BRUTAL HONESTY SUCKS! BUT, SO DOES STAYING STUCK.
Have you ever had or do you have that friend who is just brutally honest with you? Like, Mike Tyson, knockout brutal?
When I was in college. Kelcey was that friend to me. I was at my dorm, emotional having just lost a family friend, stressed about finals, exhausted, depleted, and hungry af! Kelcey came to visit. And after listening to me cry and lose my shit, Kelcey lovingly said, “Lin, you need to pull it together, you are literally gray.”
Me, in disbelief, “No, I’m not!”
“Yeah, you are, and it’s not ok. You are stressing yourself out, an emotional wreck, basically killing yourself and for what?!”
There were a few more loving words shared, but that day Kelcey held up the mirror that I needed, to see the damage I was doing to myself.
I placed a lot of pressure on myself (and still do sometimes) in college to get good grades, be social, look good, and dance it up as much as I could. Sound familiar to anyone? At this time I stopped eating red meat because of all the high saturated fat and heart disease related reporting around it. So I ate a lot of salad with chicken, yogurt and fruit, and anything else that I deemed low-fat and “healthy.” I would go to the gym, work off as many calories as I could, get back to my dorm, study and do it all again the next day.
As you can imagine, over time this lead to weight loss and complete depletion. I became anemic (not a big shocker) and also hypoglycemic (this was more of surprise). With solid evidence that I needed to change my diet, I started eating red meat again, took iron supplements for awhile, and started to incorporate more protein into my diet. Things got better, and I felt better.
Kelcey’s intervention was the start of longer journey for me towards loving and honoring my body and recognizing that I am enough and deserving of love and appreciation. It’s not something I need to earn. It’s not something any of us need to earn. It’s these lies, these stories that I told myself and I know countless other women tell themselves that hold us back from reaching our full potential, trying something new, or just feeling confident enough within ourselves to succeed.
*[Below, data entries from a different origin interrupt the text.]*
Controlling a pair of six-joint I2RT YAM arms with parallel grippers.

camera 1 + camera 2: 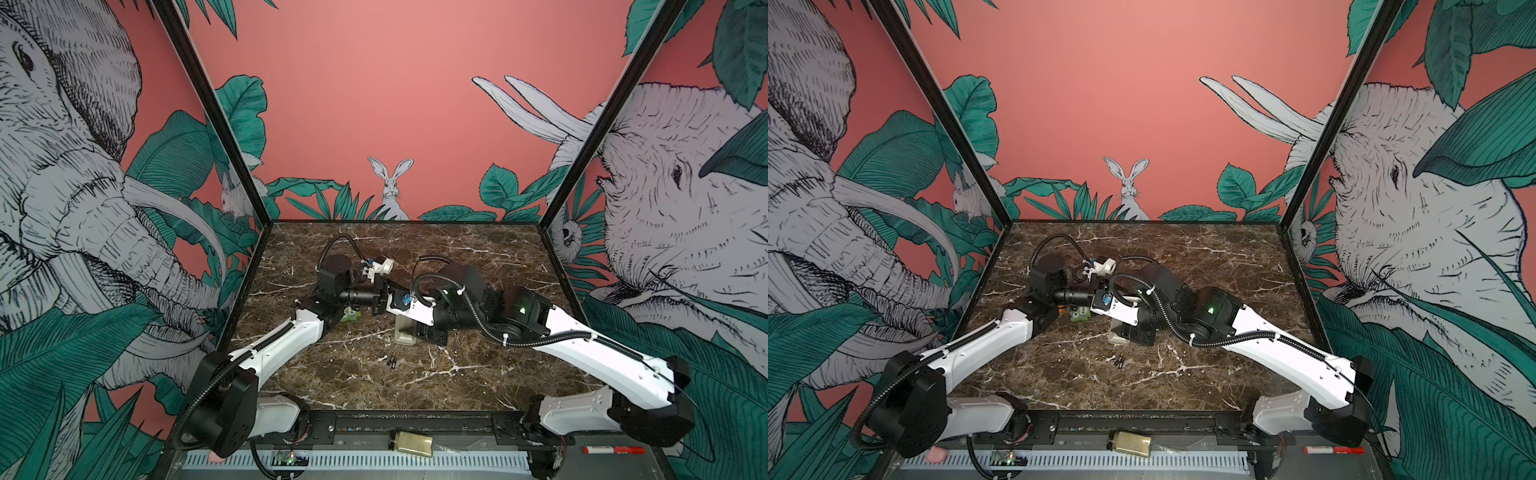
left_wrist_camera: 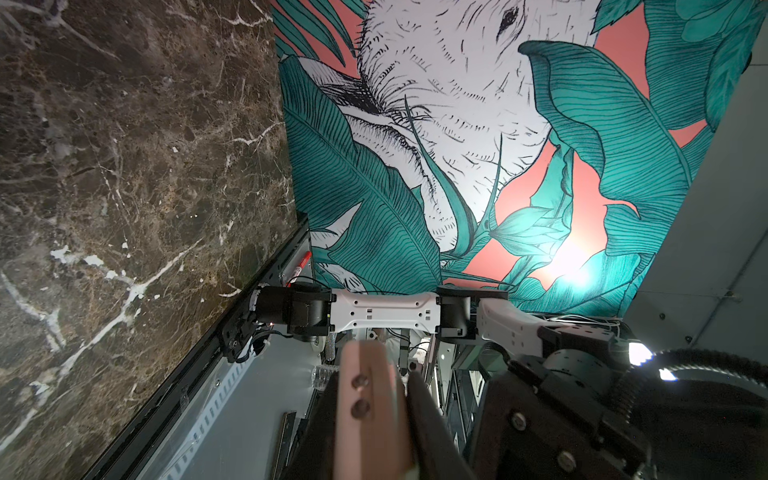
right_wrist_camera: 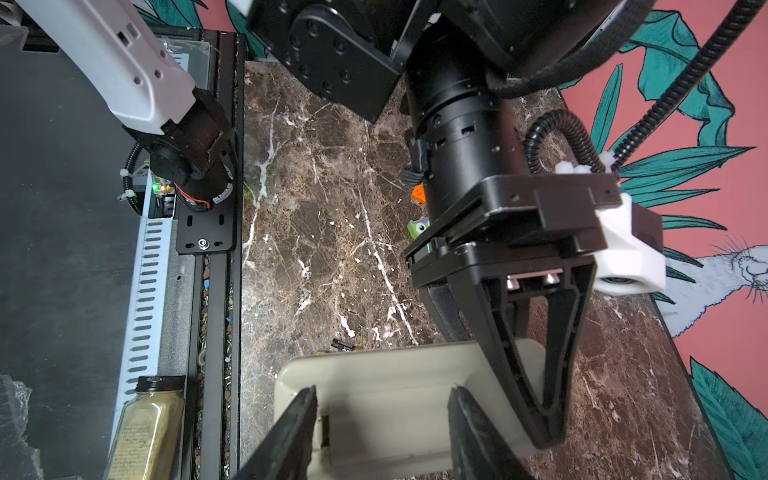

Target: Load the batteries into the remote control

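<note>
The remote control (image 3: 386,374) lies back-up on the marble, a grey-beige slab, partly under the right wrist in both top views (image 1: 404,334) (image 1: 1116,336). My right gripper (image 3: 382,388) hovers over its back with the jaws apart, spaced along its length. A dark slot of the recess (image 3: 324,432) sits by one finger. The left gripper (image 3: 542,436) (image 1: 379,303) is shut, its tip down on one end of the remote. The batteries (image 1: 390,360) (image 1: 1120,360) lie loose together in front of the remote. One dark battery (image 3: 343,345) shows just past its edge.
A green owl-faced block (image 1: 350,314) (image 3: 419,226) and a small orange piece (image 3: 419,194) sit under the left arm. A spice jar (image 1: 411,441) and a red marker (image 1: 613,450) lie off the table, on the front rail. The two wrists nearly touch mid-table.
</note>
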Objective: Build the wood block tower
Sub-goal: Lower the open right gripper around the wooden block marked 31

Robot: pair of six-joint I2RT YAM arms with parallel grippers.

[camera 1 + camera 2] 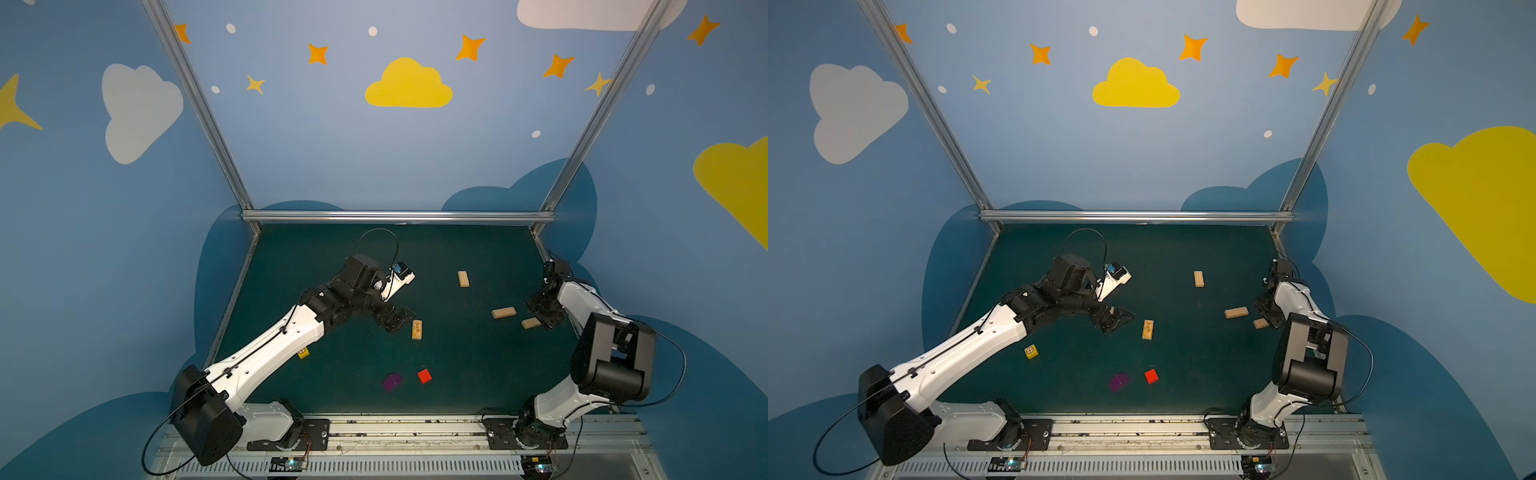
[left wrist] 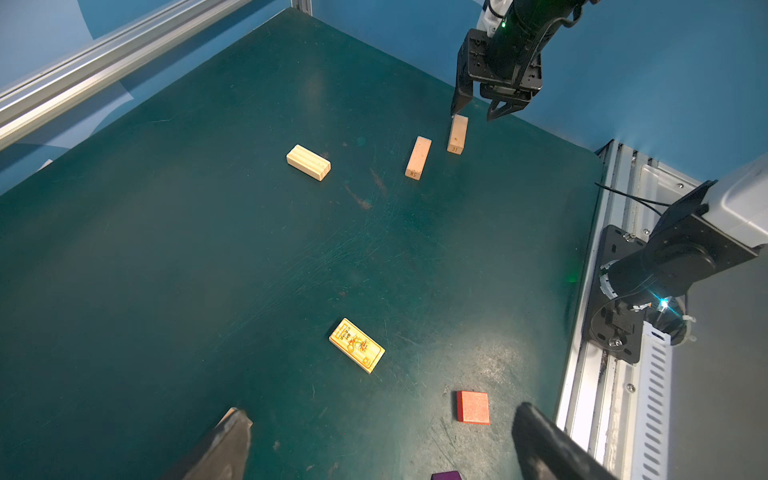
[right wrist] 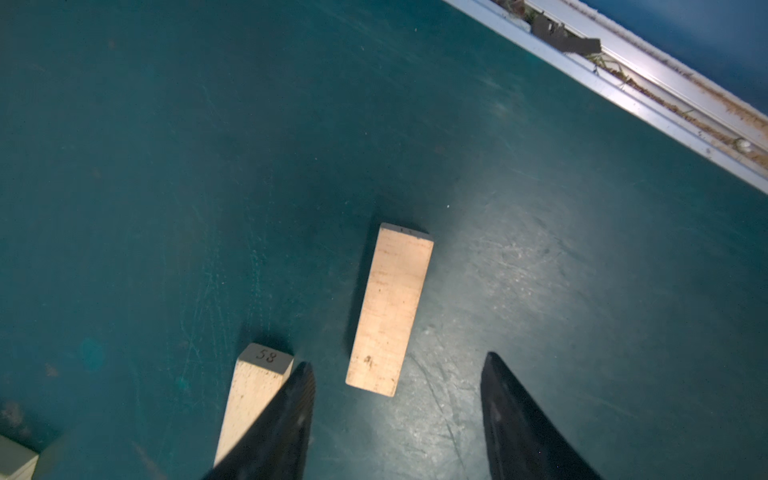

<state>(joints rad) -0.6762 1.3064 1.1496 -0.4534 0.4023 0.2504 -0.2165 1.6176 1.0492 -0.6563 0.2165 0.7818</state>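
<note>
From my station I saw the right gripper (image 2: 473, 115) poised just over the end plank (image 3: 388, 309) near the right edge of the tabletop (image 1: 457, 365). Its jaws were parted and touched nothing. That plank lay flat, its long axis running roughly left to right. The numbered plank (image 2: 417, 158) lay just beside it toward the middle, almost parallel. The grooved plank (image 2: 308, 162) sat closer to the far edge, its long axis pointing front to back. Near the centre the printed plank (image 2: 356, 345) lay print up, also pointing front to back. The left gripper (image 2: 380, 409) was beside it, jaws wide and empty. Toward the near edge the red cube (image 2: 473, 406) and purple cube (image 1: 392, 382) sat close together, and the yellow cube (image 1: 1031, 351) rested nearer the left edge.
</note>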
Reaching a certain number on the scale or fitting into a certain size does not define you and more importantly, it does not equal health. Being thin or skinny does not equal being healthy or happy. Neither does pushing a little harder, placing our feelings aside, hoping it will all be worth it. I’ll be happy, then. THESE ARE LIES! And at 41, I am tired and no longer interested in lying to myself.
Here’s what I know to be true. Health is an inside out job. Food is not only energy, but it can be the best medicine we can give ourselves. As Dr. Mark Hyman says, food is information and the better information we give our bodies, the stronger and healthier and fitter they will become. I have lived this truth and now I want to share all that a I have learned and the tools I have picked up along the way to help you become the healthiest, happiest, most vibrant you there is so you can feel truly free to enjoy life.